We strongly commend the Administration for doing more than any prior administration to pursue more visionary and holistic migration management strategies, which is precisely why it must avoid policies like this that will undermine those efforts.
Lawsuit Challenging New Parole Program Advances
Yet another concern with the proposed asylum rule is that the “carrot” it is designed to offset — the new parole program — is in legal jeopardy. In our January Immigration Update we highlighted that Texas and 20 other states had filed a lawsuit challenging the program. In an additional filing this month, those states requested a preliminary injunction to expedite a halt to the program, despite its considerable success.
The Department of Justice countered by requesting a change of venue, accusing the Republican-led states of “judge shopping”. This was wise given the district judge’s clear bias and antagonistic history with the administration on other immigration policy issues. If the case does not get transferred to another district and the parole program is enjoined, the incentives side of the Administration’s carrot and stick approach would be lost. All that would be left is a radical restriction on the ability to seek protection in the United States, with no offsetting alternative legal avenues.
Biden Administration Announces Crackdown on Labor Exploitation of Migrant Children
On February 27, the Biden administration announced a wide crackdown on the labor exploitation of migrant children around the United States after The New York Times published a deeply investigated and heartbreaking exposé into immoral and plainly illegal practices by companies across the U.S. More than a dozen major companies in 20 states broke child labor laws.
Unfortunately, exploitation of vulnerable immigrants is a common and predictable byproduct of our broken immigration system.
Still, the multilevel failure of the system to protect these children from abuse is shocking. Of course, the state Departments of Labor must be the front lines against the exploitation of child labor, but their success depends on collaboration with other federal, state, and local agencies. And the inadequacy of communication, coordination, and accountability among the different authorities allowed these kids to fall through the cracks.
Among the welcome announcements by the Administration, the U.S. Department of Health and Human Services has committed to tighten its follow up and tracking of unaccompanied children. It is also seeking more resources from Congress to build out holistic “post-release” wraparound services for all these children.

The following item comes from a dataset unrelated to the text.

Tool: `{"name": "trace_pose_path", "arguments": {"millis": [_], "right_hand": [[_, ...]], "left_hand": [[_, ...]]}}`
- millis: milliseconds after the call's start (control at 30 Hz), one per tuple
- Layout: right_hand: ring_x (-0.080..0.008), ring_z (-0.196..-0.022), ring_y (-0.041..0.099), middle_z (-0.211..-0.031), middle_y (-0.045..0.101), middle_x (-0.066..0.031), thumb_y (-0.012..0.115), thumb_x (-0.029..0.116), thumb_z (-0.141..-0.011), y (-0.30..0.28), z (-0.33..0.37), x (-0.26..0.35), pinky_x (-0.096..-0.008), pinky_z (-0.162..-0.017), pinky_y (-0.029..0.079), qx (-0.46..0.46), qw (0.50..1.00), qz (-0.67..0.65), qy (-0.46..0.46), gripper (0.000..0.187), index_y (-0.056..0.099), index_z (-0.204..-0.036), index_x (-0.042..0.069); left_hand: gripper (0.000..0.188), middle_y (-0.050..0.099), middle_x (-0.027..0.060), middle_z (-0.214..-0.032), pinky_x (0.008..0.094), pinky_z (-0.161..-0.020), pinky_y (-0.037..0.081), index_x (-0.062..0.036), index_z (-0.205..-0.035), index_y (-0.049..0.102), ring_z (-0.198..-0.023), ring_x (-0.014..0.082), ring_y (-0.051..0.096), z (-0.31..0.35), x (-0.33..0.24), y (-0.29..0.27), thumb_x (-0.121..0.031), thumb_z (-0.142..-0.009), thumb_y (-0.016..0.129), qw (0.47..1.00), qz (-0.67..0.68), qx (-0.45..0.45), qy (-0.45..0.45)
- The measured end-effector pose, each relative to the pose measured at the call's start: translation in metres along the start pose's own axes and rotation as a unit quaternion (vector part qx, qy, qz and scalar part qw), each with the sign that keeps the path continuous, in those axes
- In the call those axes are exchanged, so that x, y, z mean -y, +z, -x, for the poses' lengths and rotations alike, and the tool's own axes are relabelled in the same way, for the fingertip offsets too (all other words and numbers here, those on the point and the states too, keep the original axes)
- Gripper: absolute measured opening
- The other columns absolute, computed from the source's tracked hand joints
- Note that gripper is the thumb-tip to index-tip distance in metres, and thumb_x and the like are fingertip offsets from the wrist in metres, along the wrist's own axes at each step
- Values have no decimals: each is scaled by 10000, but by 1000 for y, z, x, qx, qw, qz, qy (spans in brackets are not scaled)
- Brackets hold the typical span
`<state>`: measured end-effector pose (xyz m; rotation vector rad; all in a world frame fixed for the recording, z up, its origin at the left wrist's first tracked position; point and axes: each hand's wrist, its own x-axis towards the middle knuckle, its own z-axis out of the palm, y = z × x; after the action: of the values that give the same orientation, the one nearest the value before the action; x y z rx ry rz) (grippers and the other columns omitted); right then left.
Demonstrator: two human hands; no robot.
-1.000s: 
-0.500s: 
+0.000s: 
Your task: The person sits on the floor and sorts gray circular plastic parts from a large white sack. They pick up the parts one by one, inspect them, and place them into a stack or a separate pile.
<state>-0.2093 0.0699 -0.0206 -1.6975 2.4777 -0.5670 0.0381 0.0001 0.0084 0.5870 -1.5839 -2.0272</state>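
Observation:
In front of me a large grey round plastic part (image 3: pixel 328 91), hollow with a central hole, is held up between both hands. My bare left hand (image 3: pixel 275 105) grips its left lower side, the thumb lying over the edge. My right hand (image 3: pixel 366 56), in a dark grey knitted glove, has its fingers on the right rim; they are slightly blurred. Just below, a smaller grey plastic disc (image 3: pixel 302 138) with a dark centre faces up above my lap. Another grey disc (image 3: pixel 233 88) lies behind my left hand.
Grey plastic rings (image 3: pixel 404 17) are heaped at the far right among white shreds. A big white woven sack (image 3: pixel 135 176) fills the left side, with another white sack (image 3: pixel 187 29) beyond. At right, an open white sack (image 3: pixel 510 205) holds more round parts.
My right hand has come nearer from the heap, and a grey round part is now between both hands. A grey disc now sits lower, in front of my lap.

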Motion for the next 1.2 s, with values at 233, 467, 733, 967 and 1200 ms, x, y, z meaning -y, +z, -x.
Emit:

For its part, the U.S. Department of Labor promised a crackdown that will include more aggressive investigations not only against the labor subcontractors that technically “hire” these minors but also the factories and suppliers that reap the benefits of this exploitation. Big names like Walmart, Target, General Mills, and Frito-Lay have benefitted from the exploitation of these minors but have been insulated from legal jeopardy because the subcontractors are technically the employer. Importantly, the Administration now aims to target the entire supply chain.
The real question is whether this latest jarring reminder of the expansive human suffering and trauma exerted by our broken immigration system will spur Congress to act.
We remain confident that the historic levels of migration across the hemisphere can be effectively managed in ways that advance the interests of everyone. And at this important inflection point, we are fortunate to have an Administration that is open to innovative programs and creative thinking — and responds forcefully to ugly exploitation. Our commitment is to both support and pressure the government to maintain focus on long-term, durable solutions that comport with core values while ignoring the siren’s song of short-termism that drives politics. Thank you for joining us on this journey.